To find the decomposition of the vector $\mathbf{a} = \langle -1, 2, 0 \rangle$ with respect to $\mathbf{b} = \langle 2, 0, 1 \rangle$, we need to express $\mathbf{a}$ as the sum of two components: one parallel to $\mathbf{b}$ and one perpendicular to $\mathbf{b}$.

That is, we want to find: $\mathbf{a} = \mathbf{a}_{\parallel \mathbf{b}} + \mathbf{a}_{\perp \mathbf{b}}$ where:

• $\mathbf{a}_{\parallel \mathbf{b}}$ is the projection of $\mathbf{a}$ onto $\mathbf{b}$,
• $\mathbf{a}_{\perp \mathbf{b}}$ is the component of $\mathbf{a}$ perpendicular to $\mathbf{b}$.

Step 1: Find the projection of $\mathbf{a}$ onto $\mathbf{b}$.

The projection of vector $\mathbf{a}$ onto vector $\mathbf{b}$ is given by the formula: $\mathbf{a}_{\parallel \mathbf{b}} = \text{proj}_{\mathbf{b}} \mathbf{a} = \frac{\mathbf{a} \cdot \mathbf{b}}{\mathbf{b} \cdot \mathbf{b}} \mathbf{b}$ where $\mathbf{a} \cdot \mathbf{b}$ is the dot product of $\mathbf{a}$ and $\mathbf{b}$, and $\mathbf{b} \cdot \mathbf{b}$ is the dot product of $\mathbf{b}$ with itself.

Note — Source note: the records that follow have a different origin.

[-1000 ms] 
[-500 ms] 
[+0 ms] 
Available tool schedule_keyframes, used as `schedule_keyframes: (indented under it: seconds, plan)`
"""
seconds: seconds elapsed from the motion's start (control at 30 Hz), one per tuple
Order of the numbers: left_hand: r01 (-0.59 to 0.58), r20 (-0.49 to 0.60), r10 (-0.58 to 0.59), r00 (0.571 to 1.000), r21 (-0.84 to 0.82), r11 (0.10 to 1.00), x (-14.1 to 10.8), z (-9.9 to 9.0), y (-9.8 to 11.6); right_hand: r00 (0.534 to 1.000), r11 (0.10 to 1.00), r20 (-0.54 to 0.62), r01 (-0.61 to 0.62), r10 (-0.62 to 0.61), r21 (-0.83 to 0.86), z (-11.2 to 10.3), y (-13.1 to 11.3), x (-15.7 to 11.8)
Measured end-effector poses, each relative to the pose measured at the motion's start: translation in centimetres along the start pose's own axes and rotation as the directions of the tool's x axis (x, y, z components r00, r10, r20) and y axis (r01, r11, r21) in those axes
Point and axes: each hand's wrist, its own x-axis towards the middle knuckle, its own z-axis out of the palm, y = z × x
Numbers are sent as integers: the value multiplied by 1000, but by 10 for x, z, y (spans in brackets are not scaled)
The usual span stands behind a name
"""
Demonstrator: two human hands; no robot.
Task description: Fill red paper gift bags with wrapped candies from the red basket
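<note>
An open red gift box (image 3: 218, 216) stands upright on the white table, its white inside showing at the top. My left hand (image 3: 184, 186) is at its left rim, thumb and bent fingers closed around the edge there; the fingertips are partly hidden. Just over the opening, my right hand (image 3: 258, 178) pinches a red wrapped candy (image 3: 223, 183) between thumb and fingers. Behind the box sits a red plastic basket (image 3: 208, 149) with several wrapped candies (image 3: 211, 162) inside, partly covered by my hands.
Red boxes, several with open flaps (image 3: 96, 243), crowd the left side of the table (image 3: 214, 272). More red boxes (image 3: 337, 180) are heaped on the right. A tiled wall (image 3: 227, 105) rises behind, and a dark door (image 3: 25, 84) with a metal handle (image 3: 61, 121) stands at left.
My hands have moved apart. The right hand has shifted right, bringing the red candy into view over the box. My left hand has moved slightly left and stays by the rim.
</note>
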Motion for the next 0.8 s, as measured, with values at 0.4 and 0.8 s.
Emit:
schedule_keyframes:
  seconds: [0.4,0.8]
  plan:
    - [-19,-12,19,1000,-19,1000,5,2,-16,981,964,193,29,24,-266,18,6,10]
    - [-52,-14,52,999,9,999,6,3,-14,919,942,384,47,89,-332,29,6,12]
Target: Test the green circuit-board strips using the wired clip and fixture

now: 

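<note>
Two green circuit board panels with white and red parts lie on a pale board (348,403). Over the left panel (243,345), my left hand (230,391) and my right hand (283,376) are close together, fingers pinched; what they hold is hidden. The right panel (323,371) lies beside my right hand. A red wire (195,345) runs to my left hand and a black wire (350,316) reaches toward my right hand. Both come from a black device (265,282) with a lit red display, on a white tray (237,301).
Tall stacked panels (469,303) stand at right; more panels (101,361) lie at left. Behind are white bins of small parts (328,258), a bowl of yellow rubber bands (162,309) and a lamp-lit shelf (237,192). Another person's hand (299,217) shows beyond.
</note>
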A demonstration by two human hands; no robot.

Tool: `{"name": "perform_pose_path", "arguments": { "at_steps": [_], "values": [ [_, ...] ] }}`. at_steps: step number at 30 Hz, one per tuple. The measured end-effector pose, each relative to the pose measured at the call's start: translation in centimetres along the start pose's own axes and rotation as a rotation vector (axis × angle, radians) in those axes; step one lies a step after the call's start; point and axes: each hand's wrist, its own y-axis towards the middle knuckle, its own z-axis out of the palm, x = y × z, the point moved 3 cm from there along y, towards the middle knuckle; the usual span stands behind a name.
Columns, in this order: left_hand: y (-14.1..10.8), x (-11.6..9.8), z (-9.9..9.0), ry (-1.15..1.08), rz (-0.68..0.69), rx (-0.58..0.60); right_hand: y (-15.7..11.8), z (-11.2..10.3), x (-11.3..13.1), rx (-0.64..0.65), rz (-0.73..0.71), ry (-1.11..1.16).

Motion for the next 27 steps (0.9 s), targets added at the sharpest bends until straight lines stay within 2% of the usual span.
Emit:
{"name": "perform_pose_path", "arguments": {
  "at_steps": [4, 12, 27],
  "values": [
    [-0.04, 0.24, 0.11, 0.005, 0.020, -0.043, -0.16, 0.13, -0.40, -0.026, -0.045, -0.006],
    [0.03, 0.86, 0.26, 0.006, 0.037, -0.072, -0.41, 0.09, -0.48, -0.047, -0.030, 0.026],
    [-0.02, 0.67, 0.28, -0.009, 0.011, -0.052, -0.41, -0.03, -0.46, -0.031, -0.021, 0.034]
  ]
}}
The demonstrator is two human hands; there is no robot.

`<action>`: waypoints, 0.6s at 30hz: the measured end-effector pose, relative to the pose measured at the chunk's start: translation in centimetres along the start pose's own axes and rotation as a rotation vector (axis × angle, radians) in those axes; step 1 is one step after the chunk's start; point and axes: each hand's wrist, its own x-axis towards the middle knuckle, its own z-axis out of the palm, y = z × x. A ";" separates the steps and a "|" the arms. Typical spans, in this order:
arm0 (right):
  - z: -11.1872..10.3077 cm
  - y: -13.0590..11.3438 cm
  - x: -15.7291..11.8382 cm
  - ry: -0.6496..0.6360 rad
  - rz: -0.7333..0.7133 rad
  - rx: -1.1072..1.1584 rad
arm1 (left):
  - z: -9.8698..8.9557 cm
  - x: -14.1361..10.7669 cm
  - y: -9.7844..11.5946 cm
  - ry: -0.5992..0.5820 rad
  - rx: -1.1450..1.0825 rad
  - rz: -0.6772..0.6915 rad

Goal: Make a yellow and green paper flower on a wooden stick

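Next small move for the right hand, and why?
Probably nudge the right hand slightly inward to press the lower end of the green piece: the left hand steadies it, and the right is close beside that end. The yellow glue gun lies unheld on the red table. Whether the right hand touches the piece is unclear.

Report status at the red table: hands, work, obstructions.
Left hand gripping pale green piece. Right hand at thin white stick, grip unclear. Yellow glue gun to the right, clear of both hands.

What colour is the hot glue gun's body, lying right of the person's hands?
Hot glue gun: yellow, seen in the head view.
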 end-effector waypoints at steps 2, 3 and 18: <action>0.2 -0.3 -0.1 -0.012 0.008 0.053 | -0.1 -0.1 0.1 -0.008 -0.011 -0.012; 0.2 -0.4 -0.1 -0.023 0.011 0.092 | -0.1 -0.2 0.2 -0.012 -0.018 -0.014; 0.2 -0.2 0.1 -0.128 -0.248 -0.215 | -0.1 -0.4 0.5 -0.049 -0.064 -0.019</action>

1.1 Calculate $\mathbf{a} \cdot \mathbf{b}$:

$\mathbf{a} \cdot \mathbf{b} = (-1)(2) + (2)(0) + (0)(1) = -2$

1.2 Calculate $\mathbf{b} \cdot \mathbf{b}$:

$\mathbf{b} \cdot \mathbf{b} = (2)(2) + (0)(0) + (1)(1) = 4 + 1 = 5$

1.3 Compute the projection:

$\mathbf{a}_{\parallel \mathbf{b}} = \frac{-2}{5} \mathbf{b} = \frac{-2}{5} \langle 2, 0, 1 \rangle = \langle \frac{-4}{5}, 0, \frac{-2}{5} \rangle$

Step 2: Find the component of $\mathbf{a}$ perpendicular to $\mathbf{b}$.

The component of $\mathbf{a}$ perpendicular to $\mathbf{b}$ is given by: $\mathbf{a}_{\perp \mathbf{b}} = \mathbf{a} - \mathbf{a}_{\parallel \mathbf{b}}$ Substitute the values of $\mathbf{a}$ and $\mathbf{a}_{\parallel \mathbf{b}}$: $\mathbf{a}_{\perp \mathbf{b}} = \langle -1, 2, 0 \rangle - \langle \frac{-4}{5}, 0, \frac{-2}{5} \rangle = \langle -1 + \frac{4}{5}, 2 - 0, 0 + \frac{2}{5} \rangle$ Simplifying: $\mathbf{a}_{\perp \mathbf{b}} = \langle \frac{-1}{5}, 2, \frac{2}{5} \rangle$

Final Answer:

Thus, the decomposition of $\mathbf{a}$ with respect to $\mathbf{b}$ is: $\mathbf{a} = \mathbf{a}_{\parallel \mathbf{b}} + \mathbf{a}_{\perp \mathbf{b}} = \langle \frac{-4}{5}, 0, \frac{-2}{5} \rangle + \langle \frac{-1}{5}, 2, \frac{2}{5} \rangle$ where: $\mathbf{a}_{\parallel \mathbf{b}} = \langle \frac{-4}{5}, 0, \frac{-2}{5} \rangle \quad \text{and} \quad \mathbf{a}_{\perp \mathbf{b}} = \langle \frac{-1}{5}, 2, \frac{2}{5} \rangle$

Would you like further clarification on any of the steps, or do you have any questions? Here are some related questions for further exploration:

1. How would you calculate the angle between two vectors using their dot product?
2. What is the geometric interpretation of the projection of one vector onto another?
3. How do you find the magnitude of a vector?
4. Can the concept of vector projection be applied to other spaces, such as in physics?
5. What is the relationship between the dot product and orthogonality of vectors?

Tip: The projection of a vector onto another is a key operation in many areas of mathematics and physics, especially in decomposing forces, velocities, and other vector quantities.